Pedro Acosta’s sprint up the ladder of motorcycle Grand Prix racing is finally slowing down. Two championships in three seasons and an enviable win record – all achieved well before he can even spray podium Prosecco in some countries – means he is MotoGP-bound for 2024 and is the fifth rider to have filtered through the KTM GP Academy to have made the grade (the third from Red Bull MotoGP Rookies Cup all the way to the premier class).

Fun-loving, slightly wild, flamboyant but also smart and incredibly focused: Acosta will be another lively character on the MotoGP entry list for 2024 and it’s been a rapid rasp of a journey from humble beginnings as a fisherman’s son and as a teenage prodigy that wiped the floor with the competition in the Rookies Cup.

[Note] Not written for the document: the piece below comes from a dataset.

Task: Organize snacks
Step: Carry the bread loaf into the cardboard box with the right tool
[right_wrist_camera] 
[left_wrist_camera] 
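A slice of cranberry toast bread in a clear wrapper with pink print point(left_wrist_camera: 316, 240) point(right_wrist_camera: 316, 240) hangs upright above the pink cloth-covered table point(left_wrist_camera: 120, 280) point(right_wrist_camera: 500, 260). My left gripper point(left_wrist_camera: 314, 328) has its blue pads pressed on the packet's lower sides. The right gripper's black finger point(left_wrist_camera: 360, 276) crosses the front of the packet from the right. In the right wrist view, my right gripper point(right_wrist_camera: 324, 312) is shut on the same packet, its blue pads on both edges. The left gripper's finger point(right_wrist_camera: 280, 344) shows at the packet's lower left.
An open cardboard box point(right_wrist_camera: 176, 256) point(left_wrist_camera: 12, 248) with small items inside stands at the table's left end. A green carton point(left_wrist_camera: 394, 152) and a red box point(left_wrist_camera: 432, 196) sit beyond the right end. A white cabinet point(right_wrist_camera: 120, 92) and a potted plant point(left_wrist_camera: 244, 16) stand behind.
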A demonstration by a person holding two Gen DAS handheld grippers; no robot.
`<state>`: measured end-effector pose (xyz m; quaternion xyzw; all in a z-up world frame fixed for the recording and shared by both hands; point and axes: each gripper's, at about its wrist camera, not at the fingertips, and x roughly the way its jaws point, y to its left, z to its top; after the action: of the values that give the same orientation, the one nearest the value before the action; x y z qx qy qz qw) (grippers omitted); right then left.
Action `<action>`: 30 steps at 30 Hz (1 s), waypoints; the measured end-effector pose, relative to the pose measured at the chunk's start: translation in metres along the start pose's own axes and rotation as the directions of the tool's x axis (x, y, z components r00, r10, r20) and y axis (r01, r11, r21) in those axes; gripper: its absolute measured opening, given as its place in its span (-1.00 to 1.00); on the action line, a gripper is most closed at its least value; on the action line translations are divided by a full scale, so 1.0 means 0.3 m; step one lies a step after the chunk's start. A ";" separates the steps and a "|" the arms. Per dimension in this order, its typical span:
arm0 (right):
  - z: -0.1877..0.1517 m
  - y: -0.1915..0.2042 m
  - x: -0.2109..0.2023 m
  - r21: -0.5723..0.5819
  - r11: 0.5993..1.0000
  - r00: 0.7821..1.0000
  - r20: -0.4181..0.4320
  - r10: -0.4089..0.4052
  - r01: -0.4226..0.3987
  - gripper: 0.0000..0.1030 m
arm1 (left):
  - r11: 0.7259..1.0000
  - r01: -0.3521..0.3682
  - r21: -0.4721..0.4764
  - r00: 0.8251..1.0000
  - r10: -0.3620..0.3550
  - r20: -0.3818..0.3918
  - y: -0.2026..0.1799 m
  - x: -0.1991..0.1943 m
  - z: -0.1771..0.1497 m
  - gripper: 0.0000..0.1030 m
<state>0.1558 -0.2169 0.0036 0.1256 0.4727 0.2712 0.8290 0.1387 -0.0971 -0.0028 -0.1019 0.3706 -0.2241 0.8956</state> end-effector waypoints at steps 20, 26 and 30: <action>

Acosta will need time for the trickiest transition of his fledgling career to-date next year and the technical and profile pressures of MotoGP but there are very few who has arrived so strongly and so brightly to the big stage. Here are some of the milestones.

1.

Pedro Acosta has flown through Grand Prix racing since finishing 2nd on his Moto3 debut at Lusail, Qatar and then winning his second outing – round two at the same circuit – in April 2021. He was world champion at the first attempt in that 2021 term and then won three races in his first Moto2 season in 2022. At 19 years and 171 days he is the youngest Moto2 world champion (after being the youngest Moto2 GP winner by 83 days) and the second youngest ever in the intermediate category; runner-up to a man he’ll be working with in 2024, Red Bull KTM Factory Racing test rider Dani Pedrosa. As a measure of his prolificacy, Acosta will enter MotoGP with at least 16 wins (so far) from just 56 Grand Prix career starts. As well as being the youngest, Pedro is easily the ‘freshman’ on the premier class grid for ’24. The next nearest experienced rider – Raul Fernandez – has almost double the amount of GP outings.   

2.

PC: Polarity Photo

Hola! Pedro’s Murcia roots means that Spain will retain the biggest demographic in 2024 MotoGP with at least ten representatives. Thanks to 10 Moto2 wins to-date in less than two full seasons, he is the 13th most successful rider in the Moto2/250cc category and the fourth best Spaniard. Acosta’s celebrations at the Sepang International Circuit means that the bandera de España was raised for the 32nd time for a champion in all categories since the outset of the century. He was already the 55th Spanish world champion from a total of 57 different riders so far.

3.

PC: Polarity Photo

Titles aside, Acosta has accumulated some amazing stats. From just 54 starts at the time of the Malaysian Grand Prix and his Moto2 spoils, Pedro has a 30%-win rate. He has appeared on the podium and sprayed champagne in almost half of all the Grands Prix he has entered. #37 has held Pole Position for nearly 10% of all his GPs.

4.

PC: Polarity Photo

Pedro will be one of only two riders from the full line-up of 22 in 2024 MotoGP to have won both the Moto3 and Moto2 World Championships. Ten racers have Grand Prix wins in both categories but just Acosta and Alex Marquez have Moto3 and Moto2 gold medals from the FIM. Pedro is the only athlete since the inception of Moto3 in 2012 to have secured two titles riding for the same team.

5.

PC: Polarity Photo

How about Acosta’s environment? If a rider desires Moto2 championship bragging rights then the Red Bull KTM Ajo team has been the most coveted saddle in recent years. Pedro is the third consecutive world champion under Aki Ajo’s gaze and as part of an important stage in KTM’s GP Academy structure. He follows Remy Gardner (2021) and Augusto Fernandez (2022). Thanks to Acosta’s feats in 2021 and Sandro Cortese and Brad Binder’s past efforts the crew also have three crowns in Moto3. Pedro is the fourth Spanish GP winner for the team in all categories and the second Spanish world champ.